Poursuite de notre traversée. La caravane bivouaque, un sentiment océanique du désert nous rejoint.
Notes de route du pays des sables. Maroc, Algérie, Tunisie. Nous découvrons Isabelle la peintre, la poète. Tableaux, incroyables tableaux. Il eut été facile de nous mener vers un orientalisme de bon teint. Mais ce qu' a vu vécu et partagé
Isabelle Eberhardt, ce qu'elle transmet, ce qu'elle peint dépasse totalement le cadre du simple prétexte littéraire. Ce sont les récits d'une quête, d'une élévation, d'une extase, d' une transcendance qu'elle note en chemin.
Une iconographie émotionnelle, mystique, spirituelle. « Mon âme est en progrès », « elle se détache de la brume terrestre », « tout ce que j'ambitionne servira à adoucir les péripéties de ce drame inexplicable qui a nom la vie, et qu'il faut bien jouer ».
Isabelle Eberhartdt est à n'en pas douter une des plus grandes coloristes des sables. Avec une palette d'une richesse ,d'un diversité impressionnante elle sait également saisir les ombres, leurs absences, leurs silences, elle sait saisir la profondeur des lignes, la pesanteur mais également l'évanescence de la lumière. Couleurs mirages, couleurs orages, couleurs hommages, couleurs miracles. Elle détaille et ne confond pas. Ni les couleurs, ni les visages, ni les âmes. « Le monde arabe et le monde européen, se coudoient, se mêlent sans jamais se confondre ». Regard extatique mais lucide.

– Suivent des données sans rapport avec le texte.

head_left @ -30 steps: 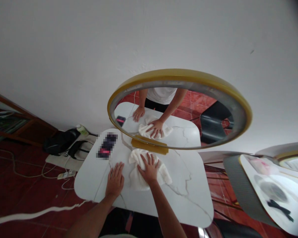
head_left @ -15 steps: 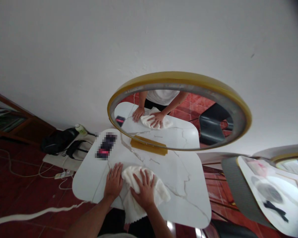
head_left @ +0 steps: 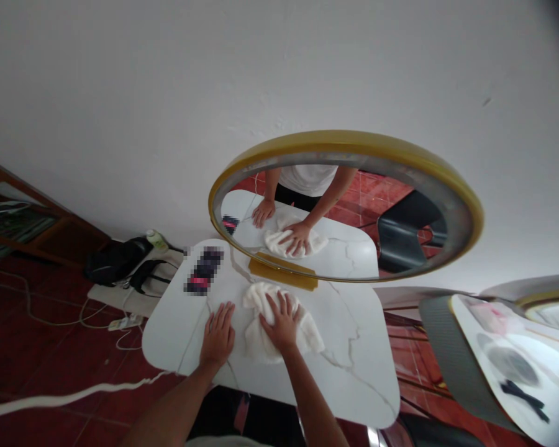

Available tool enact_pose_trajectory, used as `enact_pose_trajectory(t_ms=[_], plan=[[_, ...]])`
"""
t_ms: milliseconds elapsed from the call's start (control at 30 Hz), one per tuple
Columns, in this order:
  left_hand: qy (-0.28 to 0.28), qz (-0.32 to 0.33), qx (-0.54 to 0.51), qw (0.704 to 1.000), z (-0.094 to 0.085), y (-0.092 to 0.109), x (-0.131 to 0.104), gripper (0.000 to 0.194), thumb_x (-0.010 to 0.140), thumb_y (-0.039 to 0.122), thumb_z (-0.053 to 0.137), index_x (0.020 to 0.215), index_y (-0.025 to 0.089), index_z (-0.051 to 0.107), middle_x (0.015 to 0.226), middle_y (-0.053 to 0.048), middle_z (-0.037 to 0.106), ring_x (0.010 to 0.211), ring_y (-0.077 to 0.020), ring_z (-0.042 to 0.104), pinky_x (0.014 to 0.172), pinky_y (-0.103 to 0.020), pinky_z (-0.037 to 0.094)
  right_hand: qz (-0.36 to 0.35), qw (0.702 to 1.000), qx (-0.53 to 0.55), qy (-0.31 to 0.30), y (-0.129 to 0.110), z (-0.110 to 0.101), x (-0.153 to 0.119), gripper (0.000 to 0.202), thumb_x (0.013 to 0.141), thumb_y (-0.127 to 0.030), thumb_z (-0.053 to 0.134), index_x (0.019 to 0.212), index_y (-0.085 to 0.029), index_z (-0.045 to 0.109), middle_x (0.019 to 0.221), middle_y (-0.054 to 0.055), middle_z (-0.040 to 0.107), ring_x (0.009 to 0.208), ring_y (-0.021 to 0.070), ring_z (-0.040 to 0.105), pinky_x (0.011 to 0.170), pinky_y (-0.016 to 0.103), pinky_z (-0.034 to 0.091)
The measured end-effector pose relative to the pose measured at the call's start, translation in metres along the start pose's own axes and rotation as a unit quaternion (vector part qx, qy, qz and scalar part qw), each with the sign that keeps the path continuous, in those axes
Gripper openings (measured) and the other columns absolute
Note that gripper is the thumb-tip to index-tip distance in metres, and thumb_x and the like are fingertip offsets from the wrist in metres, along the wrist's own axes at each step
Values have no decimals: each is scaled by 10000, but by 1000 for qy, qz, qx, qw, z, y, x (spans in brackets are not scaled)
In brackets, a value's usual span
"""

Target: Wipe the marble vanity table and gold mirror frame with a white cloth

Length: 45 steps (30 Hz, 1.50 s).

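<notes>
Right side of the tabletop (head_left: 354, 388) is an open lane, cloth (head_left: 265, 338) to edge; a hand fits. Gap between left hand (head_left: 218, 335) and cloth is narrow. Right hand (head_left: 280, 323) blocks the cloth's middle. Toward the back: gold base (head_left: 284, 273) just behind the cloth, mirror (head_left: 347, 141) above it, wall (head_left: 121, 136) beyond. Pixelated dark object (head_left: 205, 267) obstructs back-left.

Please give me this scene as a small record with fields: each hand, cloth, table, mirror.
Left hand: palm down on table, apart from cloth
Right hand: spread on top of cloth
Cloth: white, rumpled
Table: white, grey-veined, rounded corners
Mirror: gold-rimmed, reflects both hands
</notes>
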<state>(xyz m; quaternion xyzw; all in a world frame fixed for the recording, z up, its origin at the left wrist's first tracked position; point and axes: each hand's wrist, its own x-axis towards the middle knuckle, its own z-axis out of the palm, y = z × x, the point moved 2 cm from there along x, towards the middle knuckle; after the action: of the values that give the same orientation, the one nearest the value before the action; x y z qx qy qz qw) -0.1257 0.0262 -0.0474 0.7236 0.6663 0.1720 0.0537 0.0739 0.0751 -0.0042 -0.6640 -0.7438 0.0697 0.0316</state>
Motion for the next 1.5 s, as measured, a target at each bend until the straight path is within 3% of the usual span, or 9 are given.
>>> enact_pose_trajectory(t_ms=[133, 233, 500, 633, 767, 1067, 1233, 1367, 1500], plan=[[-7, -3, 2, 1000, -3, 0, 0, 571, 833, 142, 342, 1403, 173, 320, 1445, -55, 354, 1363, -209, 240, 1112, -432, 163, 21, 1000, -1, 3, 0, -6, 10, 652, 850, -612, 407, 1420, -384, 185, 1488, 24, 238, 1363, 297, 125, 1041, 591, 86], [-8, -4, -4, 1000, -5, 1, 0, 572, 836, 146, 348, 1406, 173, 314, 1444, -57, 355, 1361, -212, 245, 1111, -436, 171, 33, 999, -1, 3, -3, -4, 2, 651, 856, -611, 393, 1424, -372, 184, 1492, 29, 224, 1365, 296, 119, 1037, 589, 101], [-6, -3, -20, 1000, -4, 0, -1, 569, 835, 151, 354, 1403, 176, 323, 1437, -68, 366, 1361, -222, 247, 1110, -447, 165, -11, 1000, 5, -6, -5, 12, -74, 611, 844, -574, 426, 1401, -385, 260, 1493, -4, 223, 1374, 288, 127, 1065, 579, 82], [-3, -7, -28, 1000, -6, 1, -1, 567, 841, 143, 344, 1406, 176, 315, 1445, -66, 352, 1365, -214, 237, 1113, -441, 161, 3, 1000, 0, -5, 5, 12, -93, 605, 847, -576, 421, 1398, -378, 273, 1491, -1, 232, 1372, 292, 136, 1064, 581, 96], [-1, -3, -18, 1000, -7, 3, -1, 576, 848, 138, 338, 1420, 174, 279, 1453, -71, 334, 1368, -218, 226, 1114, -455, 152, 21, 1000, -4, -6, 14, 10, -83, 608, 840, -579, 438, 1393, -377, 285, 1483, 4, 250, 1369, 291, 139, 1061, 579, 92], [17, 25, 6, 1000, -5, 7, -3, 571, 856, 148, 335, 1423, 172, 273, 1454, -85, 333, 1367, -227, 227, 1110, -463, 166, 145, 989, 17, 5, 44, -3, -16, 622, 888, -585, 333, 1433, -318, 196, 1508, 48, 172, 1368, 270, 114, 1052, 538, 123], [24, 22, 10, 999, -2, 10, -3, 584, 863, 156, 343, 1436, 170, 228, 1452, -100, 336, 1364, -239, 234, 1102, -485, 192, 127, 991, 31, 5, 56, -6, -21, 689, 844, -641, 390, 1429, -325, 208, 1504, 56, 191, 1370, 287, 105, 1053, 567, 90], [14, 34, -3, 999, 8, 33, -9, 621, 863, 180, 354, 1452, 185, 157, 1475, -80, 292, 1373, -244, 205, 1097, -483, 234, 80, 995, 52, 16, 65, -7, -57, 655, 837, -611, 436, 1411, -360, 246, 1496, 34, 225, 1369, 296, 133, 1064, 573, 73], [-29, 105, -21, 994, 33, 88, -20, 605, 868, 172, 342, 1449, 203, 171, 1480, -59, 285, 1377, -239, 191, 1086, -472, 269, 15, 997, 71, 18, 90, -5, -101, 630, 826, -588, 468, 1393, -400, 270, 1497, -2, 225, 1365, 300, 168, 1073, 572, 85]])
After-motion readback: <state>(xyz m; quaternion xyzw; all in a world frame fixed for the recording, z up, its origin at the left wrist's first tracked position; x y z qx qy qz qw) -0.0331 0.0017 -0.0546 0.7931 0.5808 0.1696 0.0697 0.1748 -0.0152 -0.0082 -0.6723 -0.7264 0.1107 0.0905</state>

Peintre géologue. « C'est comme une gigantesque coulée de lave, vomie par les pitons sombres qui ferment l'horizon, et ayant envahi la vallée pour s'y refroidir et se figer autour des masses plus anciennes, plus dures, et formant une croûte boursouflée, rugueuse, toute une carcasse de ville détruite par le feu du ciel ». Alchimiste, géologue , orfèvre. Elle embrase les eaux fortes du désert des sables. le désert devient volcan, océan, plaine, flambeau, animal, vallée, corps sculpté, modelé, ciselé. Derrière la monotonie elle sait et touche la mouvance des mondes. Râle, plainte, cri, murmure, frisson, l'ombre et la chaleur ont un langage. Un langage que seuls ceux qui traversent les sables peuvent apprendre connaître et partager.
Un continent où le temps se dilate, où l'homme s'abstrait , et son esprit s'entrouvre .
L'oeil du temps observe. « l'esprit se replie sur lui-même pour de vagues songeries ternes ». C'est une nuit de soie rouge, puis une accélération intérieure, l'embrasement au lever du jour. Par le pigment, par le son, elle donne au désert toute la matière mouvante de ses parfums. « tout reluit, tout scintille à l'infini, mais tout est vague ». La partance infinie de sa liberté et de ses rêves sous des « nuits de lune, limpides et mystiques. Elle est voyante d'une multitude de langages sur un l'océan de sable, elle voit « à travers le prisme sublime du vaste univers ». Ainsi a t elle vu l' Amour dans cette aurore de vérité. Ce lieu de nudité où toute nécessité disparaît.
Retranscriptions sensorielles d'une traversée en solitaire, les
notes de route d'Isabelle Eberhart nous font entrevoir le rapport qui peut y avoir entre l'âme éternelle et l esprit universel. Un rythme, l'élégance d'un coeur comme l'empreinte d'un passage.